A man's arm holding a hashtag

Fatal workplace fads

How to avoid chasing ideas without substance

Written by Dr. Shaun Ridley FAIM
2 minute read
A man's arm holding a hashtag

Every year the business section of your favourite bookstore is crowded with new titles promoting the “latest” fad. Very few of these titles survive the next price reduction to clear the stock. They surge with a wave of enthusiasm and positive endorsements and then disappear under the weight of the next fad.

Unfortunately these fads can be very attractive to managers looking for the answer to a current challenge, or for a competitive edge. The idea that someone else has found the solution or has uncovered an original model, approach, process or research, is almost irresistible when we are struggling with a problem.

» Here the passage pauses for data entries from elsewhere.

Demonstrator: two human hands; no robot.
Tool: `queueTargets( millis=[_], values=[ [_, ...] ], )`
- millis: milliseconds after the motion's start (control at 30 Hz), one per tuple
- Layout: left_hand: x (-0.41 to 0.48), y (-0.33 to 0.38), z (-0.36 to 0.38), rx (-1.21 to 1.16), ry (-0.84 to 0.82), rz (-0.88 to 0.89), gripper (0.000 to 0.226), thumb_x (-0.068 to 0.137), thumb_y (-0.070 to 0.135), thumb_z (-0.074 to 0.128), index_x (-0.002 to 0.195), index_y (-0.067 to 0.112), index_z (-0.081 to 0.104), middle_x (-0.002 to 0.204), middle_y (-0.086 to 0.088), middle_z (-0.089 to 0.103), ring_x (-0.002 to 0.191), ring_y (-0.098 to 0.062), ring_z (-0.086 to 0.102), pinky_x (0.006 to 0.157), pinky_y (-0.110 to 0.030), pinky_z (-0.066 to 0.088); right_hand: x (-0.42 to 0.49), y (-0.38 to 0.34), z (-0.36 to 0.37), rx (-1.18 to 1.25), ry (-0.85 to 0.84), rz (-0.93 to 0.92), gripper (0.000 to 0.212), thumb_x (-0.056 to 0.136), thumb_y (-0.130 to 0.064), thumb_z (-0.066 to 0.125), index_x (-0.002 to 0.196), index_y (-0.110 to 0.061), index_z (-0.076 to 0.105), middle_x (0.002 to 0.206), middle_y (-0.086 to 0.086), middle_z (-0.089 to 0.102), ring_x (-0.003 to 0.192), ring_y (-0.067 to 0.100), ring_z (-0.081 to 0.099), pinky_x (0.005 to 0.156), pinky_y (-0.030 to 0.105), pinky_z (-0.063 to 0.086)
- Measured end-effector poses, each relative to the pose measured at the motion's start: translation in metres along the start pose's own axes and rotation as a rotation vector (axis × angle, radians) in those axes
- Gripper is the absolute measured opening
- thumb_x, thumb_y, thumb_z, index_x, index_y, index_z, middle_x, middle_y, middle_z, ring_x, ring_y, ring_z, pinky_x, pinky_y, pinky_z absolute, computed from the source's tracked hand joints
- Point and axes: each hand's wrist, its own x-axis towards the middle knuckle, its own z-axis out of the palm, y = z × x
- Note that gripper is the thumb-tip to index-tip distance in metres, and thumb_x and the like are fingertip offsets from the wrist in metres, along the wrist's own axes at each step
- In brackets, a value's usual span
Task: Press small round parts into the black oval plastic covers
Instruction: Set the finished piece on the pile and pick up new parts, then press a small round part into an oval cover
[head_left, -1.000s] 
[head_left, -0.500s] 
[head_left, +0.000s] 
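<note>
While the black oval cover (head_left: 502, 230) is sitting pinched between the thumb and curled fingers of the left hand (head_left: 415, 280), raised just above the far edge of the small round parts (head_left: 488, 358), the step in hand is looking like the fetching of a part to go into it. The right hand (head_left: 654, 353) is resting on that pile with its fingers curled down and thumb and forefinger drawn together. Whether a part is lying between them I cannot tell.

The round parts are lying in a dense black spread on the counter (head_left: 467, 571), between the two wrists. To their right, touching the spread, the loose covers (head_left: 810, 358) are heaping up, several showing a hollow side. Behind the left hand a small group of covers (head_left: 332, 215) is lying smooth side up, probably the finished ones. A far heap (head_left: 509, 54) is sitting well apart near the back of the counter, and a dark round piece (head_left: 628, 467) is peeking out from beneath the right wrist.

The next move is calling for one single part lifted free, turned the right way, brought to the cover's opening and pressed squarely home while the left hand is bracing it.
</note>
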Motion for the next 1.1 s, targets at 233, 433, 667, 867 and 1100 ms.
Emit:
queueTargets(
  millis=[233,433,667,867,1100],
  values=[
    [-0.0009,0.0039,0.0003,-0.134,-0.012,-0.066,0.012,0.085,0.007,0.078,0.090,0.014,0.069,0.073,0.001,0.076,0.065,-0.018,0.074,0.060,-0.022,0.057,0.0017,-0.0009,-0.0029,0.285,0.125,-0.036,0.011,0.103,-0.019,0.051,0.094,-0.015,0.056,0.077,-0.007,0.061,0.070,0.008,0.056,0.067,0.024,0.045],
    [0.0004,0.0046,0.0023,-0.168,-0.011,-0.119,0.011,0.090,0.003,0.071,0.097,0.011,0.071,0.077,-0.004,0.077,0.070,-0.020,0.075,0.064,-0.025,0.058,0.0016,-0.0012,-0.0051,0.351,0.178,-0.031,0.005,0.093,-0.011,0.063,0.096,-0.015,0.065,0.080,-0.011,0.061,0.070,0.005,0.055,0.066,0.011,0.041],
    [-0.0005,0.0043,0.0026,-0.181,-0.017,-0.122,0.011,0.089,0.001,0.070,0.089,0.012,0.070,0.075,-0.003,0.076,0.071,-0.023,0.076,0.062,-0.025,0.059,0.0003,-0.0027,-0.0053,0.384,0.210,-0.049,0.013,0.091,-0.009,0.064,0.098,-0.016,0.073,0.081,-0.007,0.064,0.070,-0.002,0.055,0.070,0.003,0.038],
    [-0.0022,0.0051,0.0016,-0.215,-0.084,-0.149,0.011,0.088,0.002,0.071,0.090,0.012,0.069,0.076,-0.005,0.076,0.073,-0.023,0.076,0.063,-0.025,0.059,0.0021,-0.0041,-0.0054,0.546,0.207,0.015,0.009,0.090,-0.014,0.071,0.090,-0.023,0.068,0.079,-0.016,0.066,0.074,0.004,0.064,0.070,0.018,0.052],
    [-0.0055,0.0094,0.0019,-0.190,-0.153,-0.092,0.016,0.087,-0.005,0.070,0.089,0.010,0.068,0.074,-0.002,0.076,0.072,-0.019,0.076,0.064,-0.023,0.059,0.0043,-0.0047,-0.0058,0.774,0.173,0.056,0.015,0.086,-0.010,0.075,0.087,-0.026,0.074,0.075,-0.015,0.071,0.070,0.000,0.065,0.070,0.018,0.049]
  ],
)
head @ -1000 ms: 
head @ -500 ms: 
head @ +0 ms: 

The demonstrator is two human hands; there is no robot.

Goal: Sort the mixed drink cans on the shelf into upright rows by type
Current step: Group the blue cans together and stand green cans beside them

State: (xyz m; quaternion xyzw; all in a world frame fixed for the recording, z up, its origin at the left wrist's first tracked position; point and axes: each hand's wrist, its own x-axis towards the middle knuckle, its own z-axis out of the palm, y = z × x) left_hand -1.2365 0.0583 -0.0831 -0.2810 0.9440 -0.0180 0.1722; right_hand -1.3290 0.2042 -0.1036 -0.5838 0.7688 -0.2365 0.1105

Chasing the next big idea can lead to fatigue in the organisation.

Staff try to keep up with their manager’s relentless drive to introduce a new concept, another structure of meetings, new reporting formats or whatever else has caught their eye this week.

Cynical staff quickly set up delaying tactics because they know their manager won’t follow through and today’s thought bubble with be replaced quickly.

The reality is that nearly all the “latest” fads are a rehash of an earlier model or approach. Modern language, the addition of technology or a colourful two-by-two grid can’t hide the fact that the hot new topic is not so new.

Some of the current hot topics have been around for decades. Simply reading some of the work of Peter Drucker from the 1970s and 1980s will expose many of the current “new” approaches as embellishments of his ideas rather than as profound contemporary insights.

In practice, the only ideas that are really valuable are those that you can implement in your organisation at the right time. So the latest fad is not generically valuable to everyone. It is only valuable to those who can exploit its content to improve their own performance or that of their team or organisation.

One more small step in the next 24 hours

Strangely this idea that “all that’s old is new again” can be used to our advantage. Next time you are attracted to a new approach to management and leadership, take some time to do a literature search to see if the idea has been explored before.

If it is a rehash of a previous idea, you’ll be in a much better position to judge its validity and effectiveness. See if there are examples of organisations similar to your own who have implemented the approach successfully.

Ask yourself

What impact could this action have on your leadership success? 

How likely is it you could implement this action successfully?